WHAT IS NEEDED: From the listing that follows, count the lines including "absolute" and give the number alone.

---*---

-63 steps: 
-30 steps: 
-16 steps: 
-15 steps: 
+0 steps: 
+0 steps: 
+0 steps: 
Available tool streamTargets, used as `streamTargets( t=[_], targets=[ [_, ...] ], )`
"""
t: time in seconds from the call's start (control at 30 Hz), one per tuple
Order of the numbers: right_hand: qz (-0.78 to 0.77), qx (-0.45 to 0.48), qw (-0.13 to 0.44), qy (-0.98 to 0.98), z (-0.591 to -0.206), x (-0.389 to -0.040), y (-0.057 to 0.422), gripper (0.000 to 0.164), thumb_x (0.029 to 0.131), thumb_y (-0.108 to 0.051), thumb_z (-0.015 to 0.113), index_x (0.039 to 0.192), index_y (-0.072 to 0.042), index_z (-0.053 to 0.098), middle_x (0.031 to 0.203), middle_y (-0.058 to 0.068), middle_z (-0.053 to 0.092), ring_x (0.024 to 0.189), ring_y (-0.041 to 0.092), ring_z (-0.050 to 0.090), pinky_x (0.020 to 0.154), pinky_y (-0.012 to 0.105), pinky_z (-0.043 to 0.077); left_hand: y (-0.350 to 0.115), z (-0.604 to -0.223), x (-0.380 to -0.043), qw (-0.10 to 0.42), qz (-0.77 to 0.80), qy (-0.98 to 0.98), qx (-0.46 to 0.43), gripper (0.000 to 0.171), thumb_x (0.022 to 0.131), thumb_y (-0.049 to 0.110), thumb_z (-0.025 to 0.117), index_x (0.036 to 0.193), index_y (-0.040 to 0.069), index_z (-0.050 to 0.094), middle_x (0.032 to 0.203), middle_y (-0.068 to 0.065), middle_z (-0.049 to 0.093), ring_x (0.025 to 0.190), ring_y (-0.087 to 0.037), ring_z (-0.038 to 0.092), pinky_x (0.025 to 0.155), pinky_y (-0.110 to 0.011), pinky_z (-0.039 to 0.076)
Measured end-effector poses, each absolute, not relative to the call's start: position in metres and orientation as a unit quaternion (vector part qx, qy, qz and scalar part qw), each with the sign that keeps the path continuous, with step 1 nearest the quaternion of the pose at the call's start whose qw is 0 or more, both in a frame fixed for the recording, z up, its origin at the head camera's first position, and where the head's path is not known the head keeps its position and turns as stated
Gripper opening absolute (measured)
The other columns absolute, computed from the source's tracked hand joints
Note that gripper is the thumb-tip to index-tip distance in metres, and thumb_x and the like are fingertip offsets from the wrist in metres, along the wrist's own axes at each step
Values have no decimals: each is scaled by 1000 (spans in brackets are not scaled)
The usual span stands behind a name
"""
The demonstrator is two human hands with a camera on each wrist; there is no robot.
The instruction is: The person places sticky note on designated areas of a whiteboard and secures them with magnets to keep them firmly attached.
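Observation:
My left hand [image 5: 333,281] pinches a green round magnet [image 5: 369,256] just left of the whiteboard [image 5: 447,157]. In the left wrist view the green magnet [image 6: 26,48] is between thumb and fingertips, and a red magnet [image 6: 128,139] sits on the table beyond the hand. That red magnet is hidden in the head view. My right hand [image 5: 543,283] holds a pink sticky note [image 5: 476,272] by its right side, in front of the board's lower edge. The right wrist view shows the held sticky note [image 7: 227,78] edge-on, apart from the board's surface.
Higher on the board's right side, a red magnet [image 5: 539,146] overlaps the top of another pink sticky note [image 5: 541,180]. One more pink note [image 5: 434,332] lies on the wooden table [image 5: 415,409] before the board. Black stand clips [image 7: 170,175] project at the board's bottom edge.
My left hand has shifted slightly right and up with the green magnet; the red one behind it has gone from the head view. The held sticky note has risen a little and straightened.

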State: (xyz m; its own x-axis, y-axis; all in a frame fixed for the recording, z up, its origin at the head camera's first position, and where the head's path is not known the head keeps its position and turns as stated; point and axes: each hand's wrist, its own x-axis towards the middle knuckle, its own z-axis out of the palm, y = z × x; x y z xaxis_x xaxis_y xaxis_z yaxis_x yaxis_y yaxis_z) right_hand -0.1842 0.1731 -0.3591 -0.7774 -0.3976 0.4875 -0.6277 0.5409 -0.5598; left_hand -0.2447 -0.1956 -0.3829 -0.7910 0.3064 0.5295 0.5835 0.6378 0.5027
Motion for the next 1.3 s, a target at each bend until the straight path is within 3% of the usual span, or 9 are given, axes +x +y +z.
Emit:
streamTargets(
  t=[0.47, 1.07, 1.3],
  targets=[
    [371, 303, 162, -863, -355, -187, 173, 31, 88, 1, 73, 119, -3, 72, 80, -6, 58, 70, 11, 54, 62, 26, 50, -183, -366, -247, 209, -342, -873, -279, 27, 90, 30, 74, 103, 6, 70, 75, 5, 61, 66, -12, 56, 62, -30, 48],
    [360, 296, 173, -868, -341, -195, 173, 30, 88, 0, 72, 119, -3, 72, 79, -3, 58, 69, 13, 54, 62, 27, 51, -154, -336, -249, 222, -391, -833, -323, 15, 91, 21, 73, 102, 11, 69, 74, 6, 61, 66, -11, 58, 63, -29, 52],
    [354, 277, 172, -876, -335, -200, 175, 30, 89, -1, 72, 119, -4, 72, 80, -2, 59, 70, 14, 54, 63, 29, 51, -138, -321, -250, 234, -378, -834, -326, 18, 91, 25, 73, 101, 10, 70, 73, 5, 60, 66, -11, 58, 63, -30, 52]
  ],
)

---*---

SOLUTION TO THE EXERCISE: 3